[Collected data entries]
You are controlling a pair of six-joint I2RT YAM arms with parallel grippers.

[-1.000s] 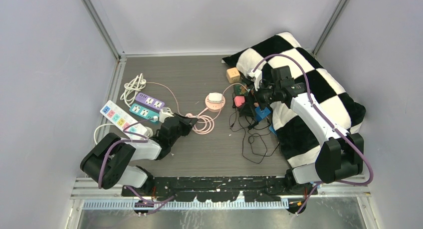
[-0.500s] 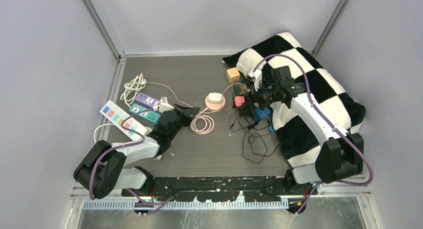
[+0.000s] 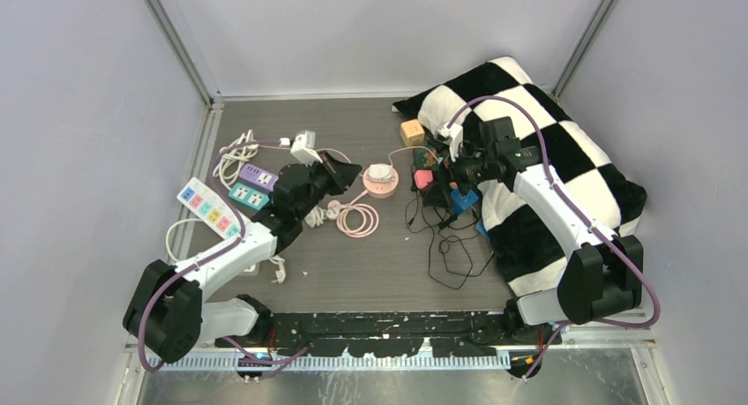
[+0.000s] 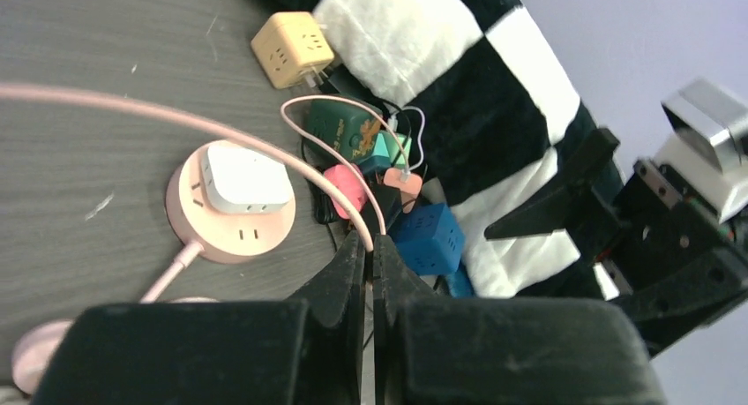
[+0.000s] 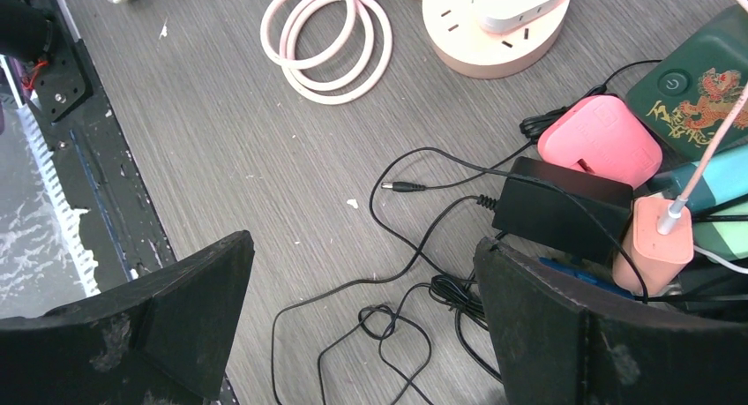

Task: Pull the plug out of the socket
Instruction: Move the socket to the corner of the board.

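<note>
My left gripper (image 3: 346, 168) is shut on a thick pink cable (image 4: 132, 109), pinched between the fingertips in the left wrist view (image 4: 370, 240). A white plug (image 3: 302, 144) on that cable hangs raised behind the gripper, apart from the purple power strip (image 3: 264, 177) and the teal strip (image 3: 250, 196). The round pink socket (image 3: 380, 186) carries a white adapter (image 4: 243, 177) and lies just right of the gripper. My right gripper (image 3: 447, 169) is open and empty (image 5: 360, 246), hovering over loose black cables (image 5: 415, 321).
A white strip with coloured sockets (image 3: 205, 206) lies far left. A coil of pink cable (image 3: 357, 219) lies mid-table. Cube sockets and chargers, yellow (image 3: 412, 131), pink (image 5: 600, 140), blue (image 4: 430, 237) and green (image 5: 697, 87), crowd against the checkered pillow (image 3: 564, 149).
My left arm has reached up and to the right with the pink cable. The white plug has come away from the strips and risen towards the back.
</note>
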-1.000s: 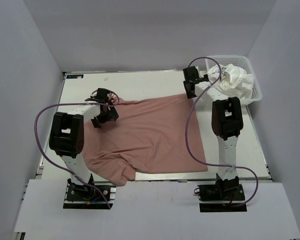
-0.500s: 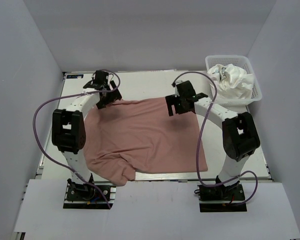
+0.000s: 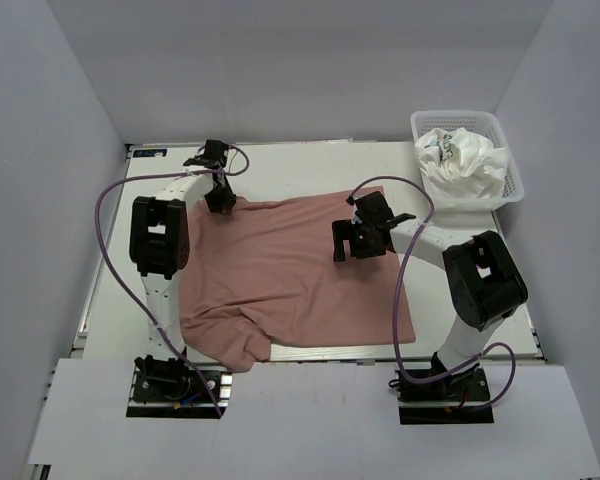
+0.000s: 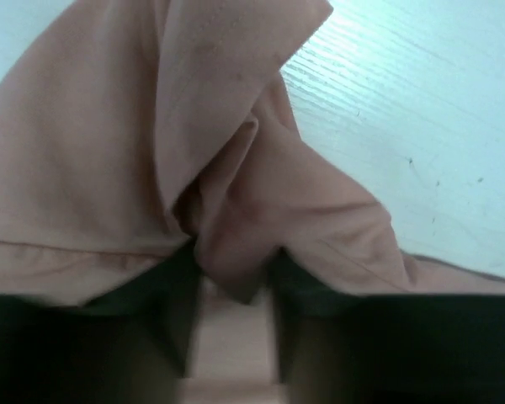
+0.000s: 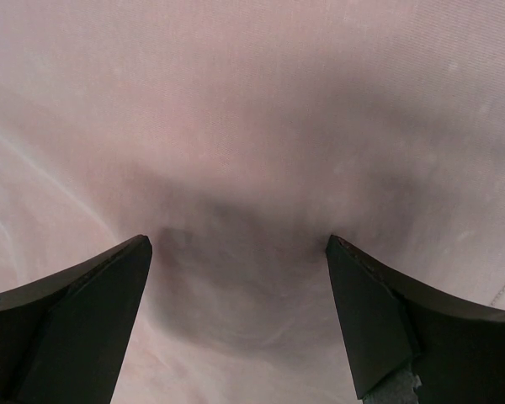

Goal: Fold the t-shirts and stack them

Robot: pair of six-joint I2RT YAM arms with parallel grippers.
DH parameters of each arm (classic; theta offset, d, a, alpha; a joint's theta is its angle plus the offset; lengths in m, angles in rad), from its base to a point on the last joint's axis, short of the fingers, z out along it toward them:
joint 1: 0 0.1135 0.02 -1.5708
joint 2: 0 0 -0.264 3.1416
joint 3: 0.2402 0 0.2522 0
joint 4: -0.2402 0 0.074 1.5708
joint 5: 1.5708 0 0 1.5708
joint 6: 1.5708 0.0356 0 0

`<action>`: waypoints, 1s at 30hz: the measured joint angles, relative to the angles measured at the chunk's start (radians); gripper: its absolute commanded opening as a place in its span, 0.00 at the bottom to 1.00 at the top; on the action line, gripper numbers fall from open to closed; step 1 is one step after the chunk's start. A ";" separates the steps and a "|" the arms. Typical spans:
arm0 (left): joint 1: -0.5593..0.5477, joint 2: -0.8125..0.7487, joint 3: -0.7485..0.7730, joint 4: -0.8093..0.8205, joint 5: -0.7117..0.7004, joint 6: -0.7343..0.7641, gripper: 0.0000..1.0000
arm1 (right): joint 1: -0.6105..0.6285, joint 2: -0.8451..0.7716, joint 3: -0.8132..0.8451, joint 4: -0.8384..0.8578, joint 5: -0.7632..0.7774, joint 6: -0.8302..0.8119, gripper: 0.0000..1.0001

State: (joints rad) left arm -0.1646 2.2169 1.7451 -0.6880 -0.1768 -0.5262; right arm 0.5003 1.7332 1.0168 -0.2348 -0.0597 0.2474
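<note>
Pink t-shirt: spread over the middle of the white surface, mostly flat with shallow wrinkles. Its near left part is bunched into a thick roll right at the near edge. The right edge lies straight. The far left corner is gathered into folds.

Left claw: at that far left corner. The left wrist view shows it clamped on a pinch of the pink cloth, with loose folds draping over the fingers.

Right claw: over the far right part of the shirt. The right wrist view shows the fingers spread wide apart with only pink cloth between them. I cannot tell whether the tips touch the cloth.

White t-shirts: crumpled together in the white mesh basket at the far right corner, well apart from the pink one.

In the way: the right arm's purple cable loops across the shirt's right side.
</note>
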 measured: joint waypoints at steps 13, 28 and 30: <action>0.000 0.063 0.270 0.054 0.051 0.036 0.21 | 0.000 -0.004 -0.013 0.021 0.006 0.013 0.90; 0.000 0.077 0.289 0.180 0.139 0.061 1.00 | 0.004 -0.047 0.001 -0.044 0.056 0.015 0.90; 0.000 -0.024 0.226 0.173 0.105 0.074 1.00 | 0.004 -0.076 0.002 -0.053 0.077 0.031 0.90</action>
State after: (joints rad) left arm -0.1646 2.1929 1.9709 -0.5152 -0.0719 -0.4522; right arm 0.5045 1.6569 1.0183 -0.2874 0.0170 0.2783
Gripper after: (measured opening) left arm 0.995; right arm 0.904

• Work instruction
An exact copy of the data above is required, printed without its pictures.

• Solved exercise
You are controlling a pair of six-joint I2RT YAM arms with parallel grippers.

[-1.000s] 
[-0.500s] 
[+0.000s] 
[+0.000s] 
[+0.000s] 

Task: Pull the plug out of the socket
Instruction: Move the socket to the corner of the board.

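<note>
My left gripper (image 3: 346, 168) is shut on a thick pink cable (image 4: 132, 109), pinched between the fingertips in the left wrist view (image 4: 370, 240). A white plug (image 3: 302, 144) on that cable hangs raised behind the gripper, apart from the purple power strip (image 3: 264, 177) and the teal strip (image 3: 250, 196). The round pink socket (image 3: 380, 186) carries a white adapter (image 4: 243, 177) and lies just right of the gripper. My right gripper (image 3: 447, 169) is open and empty (image 5: 360, 246), hovering over loose black cables (image 5: 415, 321).
A white strip with coloured sockets (image 3: 205, 206) lies far left. A coil of pink cable (image 3: 357, 219) lies mid-table. Cube sockets and chargers, yellow (image 3: 412, 131), pink (image 5: 600, 140), blue (image 4: 430, 237) and green (image 5: 697, 87), crowd against the checkered pillow (image 3: 564, 149).
My left arm has reached up and to the right with the pink cable. The white plug has come away from the strips and risen towards the back.
</note>
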-1.000s: 
-0.500s: 
+0.000s: 
+0.000s: 
+0.000s: 

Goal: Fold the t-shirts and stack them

Robot: pair of six-joint I2RT YAM arms with parallel grippers.
DH parameters of each arm (classic; theta offset, d, a, alpha; a joint's theta is its angle plus the offset; lengths in m, angles in rad), from its base to a point on the last joint's axis, short of the fingers, z out along it toward them:
joint 1: 0 0.1135 0.02 -1.5708
joint 2: 0 0 -0.264 3.1416
joint 3: 0.2402 0 0.2522 0
joint 4: -0.2402 0 0.074 1.5708
joint 5: 1.5708 0 0 1.5708
joint 6: 1.5708 0.0356 0 0

`<action>`: waypoints, 1s at 30hz: the measured joint angles, relative to the angles measured at the chunk's start (radians); gripper: its absolute commanded opening as a place in its span, 0.00 at the bottom to 1.00 at the top; on the action line, gripper numbers fall from open to closed; step 1 is one step after the chunk's start. A ";" separates the steps and a "|" the arms. Typical spans:
arm0 (left): joint 1: -0.5593..0.5477, joint 2: -0.8125..0.7487, joint 3: -0.7485..0.7730, joint 4: -0.8093..0.8205, joint 5: -0.7117..0.7004, joint 6: -0.7343..0.7641, gripper: 0.0000..1.0000
arm1 (right): joint 1: -0.6105..0.6285, joint 2: -0.8451..0.7716, joint 3: -0.8132..0.8451, joint 4: -0.8384..0.8578, joint 5: -0.7632..0.7774, joint 6: -0.8302..0.8119, gripper: 0.0000..1.0001

State: (joints rad) left arm -0.1646 2.2169 1.7451 -0.6880 -0.1768 -0.5262; right arm 0.5003 1.7332 1.0168 -0.2348 -0.0597 0.2474
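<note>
Pink t-shirt: spread over the middle of the white surface, mostly flat with shallow wrinkles. Its near left part is bunched into a thick roll right at the near edge. The right edge lies straight. The far left corner is gathered into folds.

Left claw: at that far left corner. The left wrist view shows it clamped on a pinch of the pink cloth, with loose folds draping over the fingers.

Right claw: over the far right part of the shirt. The right wrist view shows the fingers spread wide apart with only pink cloth between them. I cannot tell whether the tips touch the cloth.

White t-shirts: crumpled together in the white mesh basket at the far right corner, well apart from the pink one.

In the way: the right arm's purple cable loops across the shirt's right side.
</note>
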 measured: joint waypoints at steps 13, 28 and 30: <action>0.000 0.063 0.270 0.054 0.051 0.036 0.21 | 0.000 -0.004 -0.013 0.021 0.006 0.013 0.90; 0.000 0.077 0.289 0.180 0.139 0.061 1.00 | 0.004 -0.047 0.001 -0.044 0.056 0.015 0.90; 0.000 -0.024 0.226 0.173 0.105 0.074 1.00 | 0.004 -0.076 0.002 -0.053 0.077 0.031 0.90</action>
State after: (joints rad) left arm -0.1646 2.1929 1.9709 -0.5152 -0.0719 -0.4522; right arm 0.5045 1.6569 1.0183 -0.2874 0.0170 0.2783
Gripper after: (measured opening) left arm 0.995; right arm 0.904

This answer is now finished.